Program Guard

Description

Program Guard allows the user of a Linux workstation to specify which application programs that are allowed TCP/IP connections to the Internet (Internet addresses are defined as any IP address not in the range of 10.0.0.0/24 or 192.168.0.0/16). The application program names can be specified by listing them in a file (Static Mode) by querying the user (Query Mode). In Query Mode, when a program that is unknown to Program Guard attempts to access an Internet IP address, Program Guard displays the Program Guard Dialog Box. In addition to providing connection information, this dialog box gives the workstation user the option of allowing the program to access the Internet or to be blocked from accessing the Internet. This can be done either for the current instance of the program or for this and all future instances of the program (Make Persistent checkbox). This screenshot shows the Program Guard Dialog Box when Firefox is attempting an Internet access.

Currently, the program names that are allowed or denied Internet access apply to all users of the workstation rather than on a per user basis. For example, if Program Guard is running in Query Mode and user A invokes a program previously blocked from Internet access by user B, the program will be blocked from Internet access for User A as well.

Connections blocked by Program Guard are logged to the Program Guard log file pgrd.log. It is located in the /var/log/pgrd directory. If desired, Program Guard can be configured to log all Internet connection attempts rather than just those that have been blocked.

Program Guard has been tested with Fedora Core 1 and Fedora Core 3 on single processor 32 bit X86 Intel processors. It has not been tested on other distributions or on multi-processor machines. While it works on Fedora Core 1, it will not build on a standard Linux 2.4.x kernel due to task_struct definitions that were not made until Linux 2.6. If there is enough interest, a version that runs under a standard Linux 2.4 kernel may be made available.
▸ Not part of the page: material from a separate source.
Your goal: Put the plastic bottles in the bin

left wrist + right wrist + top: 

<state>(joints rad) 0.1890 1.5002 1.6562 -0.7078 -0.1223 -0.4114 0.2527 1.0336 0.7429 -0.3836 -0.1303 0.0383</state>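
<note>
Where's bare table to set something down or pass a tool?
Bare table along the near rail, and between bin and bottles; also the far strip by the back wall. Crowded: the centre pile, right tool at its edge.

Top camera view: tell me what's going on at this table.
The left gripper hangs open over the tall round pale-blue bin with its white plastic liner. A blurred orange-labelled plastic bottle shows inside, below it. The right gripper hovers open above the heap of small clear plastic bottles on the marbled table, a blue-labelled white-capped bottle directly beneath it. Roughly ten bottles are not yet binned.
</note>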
To run in Query Mode, Gnome 2.x and Glade 2.x are required. There are no prerequisites for Static Mode.

Installation

Program Guard consists of three components: a kernel module; a daemon; and a Gnome GUI user interface component. All files needed to build the components are in the pgrd.tgz file. An installation shell script install-pgrd is provided for Fedora distributions. It will build/install (or remove) the kernel module and daemon as well as configure them to be started automatically when the system is booted. To invoke it, type install-pgrd <install | remove>. This script may or may not be useable as is for other Linux distributions. If you modify the install script, please note that the module, daemon and various support files must be installed in the /opt/pgrd directory for Program Guard to work properly (this is already handled when using the install script as provided). To run in Query Mode, each user must be configured by invoking the install-pgrd_user <username> script. And by going to the Preferences->More Preferences->Sessions selection in the Fedora Main Menu and adding pgrdgui to the Startup Programs tab.

Program Guard will be started the next time the machine is rebooted. If you do not wish to reboot, you may start Program Guard manually as described below in Manual Starting And Stopping. Note: If starting manually and using Query Mode, once the daemon and kernel module are started, make sure that you log out and log back in.

Operation

Configuration

Program Guard's operation is controlled by the values contained in its configuration file - /opt/pgrd/pgrd.conf. The following paragraphs describe the modes of operations and the configuration settings available in the pgrd.conf file.

In Static Mode, each application name that the user has specified in the pgrd.apps file will be blocked from connecting to the Internet; all others will be allowed. Each program name must be listed on a separate line in the file. Program Guard only reads this file at start-up, so changes to the pgrd.apps file will not take effect until it is restarted. To enable Static Mode, set the "QUERY_MODE" value in pgrd.conf to "NO".

If your workstation has a GUI interface, you may run Program Guard in Query Mode. To enable Query Mode, set the "QUERY_MODE" value in pgrd.conf to "YES". NOTE: Insure that the executable pgrdgui has been configured to start when a user logs on. If this is not done, no pop-up dialogs will be seen by the user.

Regardless of mode, the following options are controlled by the pgrd.conf file:

CHECK_ALL=YES | NO
If NO, IP addresses in the range of 10.0.0.0/24 or 192.168.0.0/16) are not checked by Program Guard. If YES, all addresses are checked. NO is the default value
LOG_ALL=YES | NO
If NO, only connections blocked by Program Guard are logged to the pgrd.log file. If YES, all connections are logged. NO is the default.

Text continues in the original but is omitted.